このページはR15ではありません。主人公の性格が読者に伝わればいいなと思います。

これは3カ月前の話である。


とある帝国の、とある農村。

彼女はここで小作農の男の一人娘として暮らしていた。


小さくて質素な家。裕福とは決して言えない暮らし。満腹感を得られるほどたくさん食べる事は難しかったが、それでも家族で力を合わせて慎ましい暮らしを送っていた。
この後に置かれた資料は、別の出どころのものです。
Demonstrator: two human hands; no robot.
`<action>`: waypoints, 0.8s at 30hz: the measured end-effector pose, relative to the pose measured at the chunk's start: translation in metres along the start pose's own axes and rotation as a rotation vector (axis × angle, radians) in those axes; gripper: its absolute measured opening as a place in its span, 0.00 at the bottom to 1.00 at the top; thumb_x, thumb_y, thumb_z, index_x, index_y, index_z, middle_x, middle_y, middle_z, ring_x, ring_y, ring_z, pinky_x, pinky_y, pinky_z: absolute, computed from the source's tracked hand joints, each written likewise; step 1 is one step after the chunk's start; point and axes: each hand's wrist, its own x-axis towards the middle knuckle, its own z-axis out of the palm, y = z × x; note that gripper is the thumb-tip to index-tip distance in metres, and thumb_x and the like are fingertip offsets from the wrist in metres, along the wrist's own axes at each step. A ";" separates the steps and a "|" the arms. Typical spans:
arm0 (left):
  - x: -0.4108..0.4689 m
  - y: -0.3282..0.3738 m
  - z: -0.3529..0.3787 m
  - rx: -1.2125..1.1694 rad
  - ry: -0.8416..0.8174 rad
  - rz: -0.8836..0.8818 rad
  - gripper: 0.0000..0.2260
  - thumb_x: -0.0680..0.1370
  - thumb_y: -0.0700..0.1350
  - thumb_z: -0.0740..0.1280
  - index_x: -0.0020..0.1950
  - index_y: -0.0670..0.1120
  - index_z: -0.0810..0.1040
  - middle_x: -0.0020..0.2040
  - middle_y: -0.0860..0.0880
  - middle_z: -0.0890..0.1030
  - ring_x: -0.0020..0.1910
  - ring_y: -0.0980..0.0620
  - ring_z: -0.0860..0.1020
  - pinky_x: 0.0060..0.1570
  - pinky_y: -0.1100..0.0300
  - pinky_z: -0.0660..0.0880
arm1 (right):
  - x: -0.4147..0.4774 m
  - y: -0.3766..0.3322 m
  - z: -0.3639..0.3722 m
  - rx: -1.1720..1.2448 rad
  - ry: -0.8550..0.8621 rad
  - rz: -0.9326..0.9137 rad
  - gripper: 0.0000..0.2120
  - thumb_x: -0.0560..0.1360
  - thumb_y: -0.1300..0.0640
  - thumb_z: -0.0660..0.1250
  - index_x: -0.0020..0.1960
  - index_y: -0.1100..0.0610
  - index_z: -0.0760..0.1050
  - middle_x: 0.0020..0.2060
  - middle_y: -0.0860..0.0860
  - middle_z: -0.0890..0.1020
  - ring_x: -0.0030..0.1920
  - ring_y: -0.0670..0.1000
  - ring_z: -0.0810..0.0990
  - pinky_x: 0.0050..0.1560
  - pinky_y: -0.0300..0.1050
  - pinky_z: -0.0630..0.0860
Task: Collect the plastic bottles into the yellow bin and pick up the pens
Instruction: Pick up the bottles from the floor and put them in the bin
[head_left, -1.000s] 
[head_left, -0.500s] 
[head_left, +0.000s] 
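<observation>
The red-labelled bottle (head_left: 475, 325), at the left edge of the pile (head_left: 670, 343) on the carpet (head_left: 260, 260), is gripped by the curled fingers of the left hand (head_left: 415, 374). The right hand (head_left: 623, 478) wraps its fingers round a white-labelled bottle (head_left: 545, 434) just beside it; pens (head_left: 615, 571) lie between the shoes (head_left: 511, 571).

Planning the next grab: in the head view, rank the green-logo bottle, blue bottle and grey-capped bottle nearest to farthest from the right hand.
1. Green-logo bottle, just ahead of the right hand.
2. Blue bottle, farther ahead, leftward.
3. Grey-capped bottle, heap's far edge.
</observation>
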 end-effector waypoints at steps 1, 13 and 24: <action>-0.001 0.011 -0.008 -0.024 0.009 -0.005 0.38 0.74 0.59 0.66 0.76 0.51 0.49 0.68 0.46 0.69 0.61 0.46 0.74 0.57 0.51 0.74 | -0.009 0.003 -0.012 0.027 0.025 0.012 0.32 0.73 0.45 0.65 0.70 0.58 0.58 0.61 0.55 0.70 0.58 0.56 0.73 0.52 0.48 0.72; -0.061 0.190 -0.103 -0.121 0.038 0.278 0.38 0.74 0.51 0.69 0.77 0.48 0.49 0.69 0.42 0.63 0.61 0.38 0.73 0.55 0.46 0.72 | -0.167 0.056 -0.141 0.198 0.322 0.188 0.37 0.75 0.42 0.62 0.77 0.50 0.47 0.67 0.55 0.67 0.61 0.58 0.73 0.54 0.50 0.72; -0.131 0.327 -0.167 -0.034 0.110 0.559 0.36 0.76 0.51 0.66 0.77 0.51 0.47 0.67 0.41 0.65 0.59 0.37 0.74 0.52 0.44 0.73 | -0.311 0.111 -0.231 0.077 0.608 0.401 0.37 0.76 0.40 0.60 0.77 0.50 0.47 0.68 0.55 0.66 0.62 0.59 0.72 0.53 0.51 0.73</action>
彼女にとって農作業は生活の一部であり、苦労もあるけど「逃げ出したい」と思う程の苦痛は無かった。この生活が合っているとさえ思えた。


肥沃な大地。他の地域に比べて温暖な気候。豊かな水。農民同士の多少のいざこざはあったけれど、農村は村長の手腕もあり比較的平和であった。


もうすぐ16歳になる彼女は、結婚適齢期の年齢(※この時代・この国における基準)をオーバーしつつあるが、特に焦ることもなく過ごしていた。

(彼女としては独身のままでも良かったが

、女が独り身でいるのが許されない風潮があるため、無意識に諦めている。)


いずれ父親が選んだ男性と結婚をし、結婚後も今と同じような生活をしながらひっそりと一生を終えていくのだろう。願わくば、父と同じくらい穏やかな男性と結ばれ、可愛い赤ちゃんにも恵まれたら。母と同じように家をしっかり切り盛りできる人になりたい。そんな風に考えていた。


小さい頃には物語に出てくるお姫様にほんのり憧れた事もあったが、農民である自分にとっては夢物語だと分かり切っていたし、それを悲しいとも思わなかった。


ささやかな幸せで良かったのに。

ある日、彼女の小さな願いは非情にも打ち砕かれた。